Une analyse de développement par la politique comme vœux de nouvel an

Le 29 décembre 2015 Roch Marc Christian KABORE,  nouveau Président du Burkina Faso a été installé par le conseil constitutionnel. Cela mettait fin au processus de la transition et marquait le début d’un autre processus. Plus d’une dizaine de chefs d’Etats étaient présents à cette investiture et cela est à l’honneur du peuple burkinabé. La particularité qui a attiré mon attention était la présence d’anciens chefs d’Etats particulièrement Olucegum Obasanjo du Nigeria et John Jerry Rawlings du Ghana. Ceux-ci sont l’exemple typique qu’après le règne d’un Président, une autre vie est possible surtout quand on a été nationaliste. Ces deux anciens Présidents sont toujours heureux. Ils sont tous restés dans leur pays après le pouvoir. Quel bonheur de vivre parmi les siens ! Dans l’interview que Rawlings a accordée aux journalistes, il a cité le nom du Président Thomas SANKARA. Cela veut dire que même mort, celui-ci reste pour lui une référence.

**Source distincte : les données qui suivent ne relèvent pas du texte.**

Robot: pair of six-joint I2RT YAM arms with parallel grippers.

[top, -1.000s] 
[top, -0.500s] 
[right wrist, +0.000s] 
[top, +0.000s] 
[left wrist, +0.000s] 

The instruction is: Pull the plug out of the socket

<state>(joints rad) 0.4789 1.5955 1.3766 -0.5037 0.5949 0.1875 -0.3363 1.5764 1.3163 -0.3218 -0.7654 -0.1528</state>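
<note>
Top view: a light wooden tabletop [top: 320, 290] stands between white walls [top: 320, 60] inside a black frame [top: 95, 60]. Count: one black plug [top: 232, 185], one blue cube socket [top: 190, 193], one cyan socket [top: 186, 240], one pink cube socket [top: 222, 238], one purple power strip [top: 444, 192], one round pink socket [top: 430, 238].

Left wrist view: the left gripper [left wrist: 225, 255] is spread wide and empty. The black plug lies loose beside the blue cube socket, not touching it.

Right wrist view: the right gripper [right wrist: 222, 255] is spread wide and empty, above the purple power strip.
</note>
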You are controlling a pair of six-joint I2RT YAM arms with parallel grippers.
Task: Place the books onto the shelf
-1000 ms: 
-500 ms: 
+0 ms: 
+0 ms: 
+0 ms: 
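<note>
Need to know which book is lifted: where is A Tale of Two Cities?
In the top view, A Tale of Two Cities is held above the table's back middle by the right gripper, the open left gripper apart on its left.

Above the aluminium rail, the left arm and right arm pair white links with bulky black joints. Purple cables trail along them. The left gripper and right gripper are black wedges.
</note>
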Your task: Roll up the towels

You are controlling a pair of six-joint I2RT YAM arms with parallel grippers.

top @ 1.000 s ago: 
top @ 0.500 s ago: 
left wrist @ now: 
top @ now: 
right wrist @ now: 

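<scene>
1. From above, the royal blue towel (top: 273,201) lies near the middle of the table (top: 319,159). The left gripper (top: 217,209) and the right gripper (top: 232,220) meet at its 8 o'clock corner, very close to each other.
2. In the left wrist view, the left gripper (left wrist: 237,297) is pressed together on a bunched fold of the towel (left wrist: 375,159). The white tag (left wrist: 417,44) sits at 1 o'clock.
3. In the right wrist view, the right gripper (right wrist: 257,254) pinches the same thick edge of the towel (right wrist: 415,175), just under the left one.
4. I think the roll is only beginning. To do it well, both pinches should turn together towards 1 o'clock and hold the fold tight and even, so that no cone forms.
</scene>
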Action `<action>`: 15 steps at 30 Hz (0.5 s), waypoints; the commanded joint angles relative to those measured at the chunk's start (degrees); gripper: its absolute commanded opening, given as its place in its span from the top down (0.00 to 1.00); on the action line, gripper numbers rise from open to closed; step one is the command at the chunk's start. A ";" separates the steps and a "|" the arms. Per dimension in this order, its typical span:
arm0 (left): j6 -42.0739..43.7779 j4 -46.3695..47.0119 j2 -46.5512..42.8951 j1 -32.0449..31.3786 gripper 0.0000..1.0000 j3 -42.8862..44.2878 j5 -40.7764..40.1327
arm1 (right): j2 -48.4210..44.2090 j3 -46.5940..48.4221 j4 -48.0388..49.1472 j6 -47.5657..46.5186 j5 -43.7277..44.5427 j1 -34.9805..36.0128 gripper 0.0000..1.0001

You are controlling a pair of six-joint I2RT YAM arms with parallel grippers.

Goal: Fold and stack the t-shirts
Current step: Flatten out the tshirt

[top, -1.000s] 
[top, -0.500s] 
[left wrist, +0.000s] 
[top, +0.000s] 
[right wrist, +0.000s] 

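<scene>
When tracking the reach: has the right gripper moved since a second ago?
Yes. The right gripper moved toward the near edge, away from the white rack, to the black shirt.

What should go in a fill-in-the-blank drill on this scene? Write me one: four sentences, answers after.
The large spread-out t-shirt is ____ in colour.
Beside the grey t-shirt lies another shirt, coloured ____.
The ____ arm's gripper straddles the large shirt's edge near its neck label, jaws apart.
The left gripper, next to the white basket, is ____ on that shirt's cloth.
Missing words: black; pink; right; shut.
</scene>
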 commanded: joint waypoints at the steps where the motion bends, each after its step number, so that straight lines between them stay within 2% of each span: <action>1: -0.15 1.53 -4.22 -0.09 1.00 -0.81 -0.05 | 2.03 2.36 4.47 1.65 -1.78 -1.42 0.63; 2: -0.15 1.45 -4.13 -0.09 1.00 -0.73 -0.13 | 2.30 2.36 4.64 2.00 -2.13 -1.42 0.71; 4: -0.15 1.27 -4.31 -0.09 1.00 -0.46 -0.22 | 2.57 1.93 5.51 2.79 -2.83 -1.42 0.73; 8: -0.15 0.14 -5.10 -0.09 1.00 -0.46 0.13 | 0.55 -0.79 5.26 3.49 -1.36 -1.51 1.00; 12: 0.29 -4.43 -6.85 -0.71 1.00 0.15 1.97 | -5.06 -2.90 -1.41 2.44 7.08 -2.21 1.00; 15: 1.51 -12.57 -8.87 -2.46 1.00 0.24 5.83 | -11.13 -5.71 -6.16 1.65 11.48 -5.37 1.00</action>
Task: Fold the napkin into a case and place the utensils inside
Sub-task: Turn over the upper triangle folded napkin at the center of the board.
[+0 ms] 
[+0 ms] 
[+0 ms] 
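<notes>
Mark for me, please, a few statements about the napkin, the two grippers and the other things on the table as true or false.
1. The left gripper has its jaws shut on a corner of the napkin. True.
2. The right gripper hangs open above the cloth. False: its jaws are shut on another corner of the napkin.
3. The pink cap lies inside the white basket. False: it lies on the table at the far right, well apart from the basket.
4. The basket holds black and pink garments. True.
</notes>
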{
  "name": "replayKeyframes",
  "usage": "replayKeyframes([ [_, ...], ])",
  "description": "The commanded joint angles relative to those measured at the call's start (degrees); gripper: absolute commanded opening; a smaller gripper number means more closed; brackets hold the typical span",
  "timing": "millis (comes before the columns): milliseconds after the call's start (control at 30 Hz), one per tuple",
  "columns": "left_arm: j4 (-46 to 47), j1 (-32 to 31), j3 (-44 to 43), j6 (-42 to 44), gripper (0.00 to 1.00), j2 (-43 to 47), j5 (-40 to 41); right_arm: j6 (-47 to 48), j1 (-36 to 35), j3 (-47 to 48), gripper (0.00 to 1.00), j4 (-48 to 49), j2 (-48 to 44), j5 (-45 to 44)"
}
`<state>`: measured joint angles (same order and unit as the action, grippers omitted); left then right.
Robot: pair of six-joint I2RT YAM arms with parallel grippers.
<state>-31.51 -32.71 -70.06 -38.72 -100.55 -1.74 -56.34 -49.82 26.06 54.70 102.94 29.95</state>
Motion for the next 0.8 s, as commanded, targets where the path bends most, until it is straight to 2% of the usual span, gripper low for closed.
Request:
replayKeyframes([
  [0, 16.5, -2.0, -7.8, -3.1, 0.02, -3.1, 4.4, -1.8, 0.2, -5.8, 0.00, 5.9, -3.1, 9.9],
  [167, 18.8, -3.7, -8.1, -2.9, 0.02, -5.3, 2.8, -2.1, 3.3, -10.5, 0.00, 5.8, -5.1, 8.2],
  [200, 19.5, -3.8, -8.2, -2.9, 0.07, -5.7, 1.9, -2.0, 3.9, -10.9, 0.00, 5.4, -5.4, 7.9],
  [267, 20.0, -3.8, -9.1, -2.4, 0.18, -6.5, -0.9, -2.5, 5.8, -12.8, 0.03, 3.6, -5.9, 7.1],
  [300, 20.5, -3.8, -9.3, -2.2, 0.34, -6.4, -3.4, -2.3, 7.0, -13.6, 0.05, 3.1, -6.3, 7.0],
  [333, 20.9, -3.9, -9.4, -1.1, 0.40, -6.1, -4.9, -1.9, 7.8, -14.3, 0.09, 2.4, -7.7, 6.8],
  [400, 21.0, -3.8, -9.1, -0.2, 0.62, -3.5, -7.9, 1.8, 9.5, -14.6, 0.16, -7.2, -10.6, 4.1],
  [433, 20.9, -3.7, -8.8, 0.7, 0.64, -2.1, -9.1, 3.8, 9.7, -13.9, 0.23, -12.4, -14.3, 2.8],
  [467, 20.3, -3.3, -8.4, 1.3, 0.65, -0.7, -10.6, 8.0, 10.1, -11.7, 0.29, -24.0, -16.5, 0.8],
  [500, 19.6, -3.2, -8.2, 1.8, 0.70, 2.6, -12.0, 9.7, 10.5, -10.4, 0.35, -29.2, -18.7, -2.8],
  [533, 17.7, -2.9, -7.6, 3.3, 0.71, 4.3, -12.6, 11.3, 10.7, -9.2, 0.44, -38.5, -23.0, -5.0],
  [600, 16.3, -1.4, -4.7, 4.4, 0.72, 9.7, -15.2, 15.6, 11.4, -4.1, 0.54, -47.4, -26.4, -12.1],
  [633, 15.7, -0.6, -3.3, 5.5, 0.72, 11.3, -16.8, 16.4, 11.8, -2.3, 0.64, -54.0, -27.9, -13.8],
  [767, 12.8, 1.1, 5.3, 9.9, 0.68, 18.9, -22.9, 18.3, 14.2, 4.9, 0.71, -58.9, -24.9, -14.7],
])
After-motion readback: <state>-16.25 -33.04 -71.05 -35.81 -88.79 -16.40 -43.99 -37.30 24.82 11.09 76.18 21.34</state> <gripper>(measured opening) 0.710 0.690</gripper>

            La presse nous dit qu’en 2016 des élections présidentielles auront lieu dans 16 pays africains. Ces élections témoignent que l’Afrique est à la recherche de sa démocratie.Mon souhait est que la population reste vigilante pour faire le bon choix. Les 55 ans d’indépendances nous ont donné suffisamment de leçons car si nous avons été colonisé, c’est parce qu’il y avait quelque chose chez nous dont les autres avaient besoin. Si nous avons pris notre indépendance, c’est pour que la population bénéficie de ce que nous avons comme richesses. La pauvreté de la population africaine nous montre que l’objectif n’est pas encore atteint. Malgré tout, de bons exemples en Afrique nous montrent que le développement est possible. Le souhait désormais, c’est d’avoir des dirigeants qui luttent pour le développement de leur peuple et qui savent tisser un partenariat gagnant-gagnant avec tous les peuples du monde. Il nous arrive d’entendre parler de biens mal acquis de certains de nos dirigeants. Tout cela interpelle nos dirigeants à toujours avoir à l’esprit qu’il faut rendre service qu’au peuple et ne jamais oublier que c’est le peuple qui doit donner le pouvoir et que c’est lui qui peut le retirer.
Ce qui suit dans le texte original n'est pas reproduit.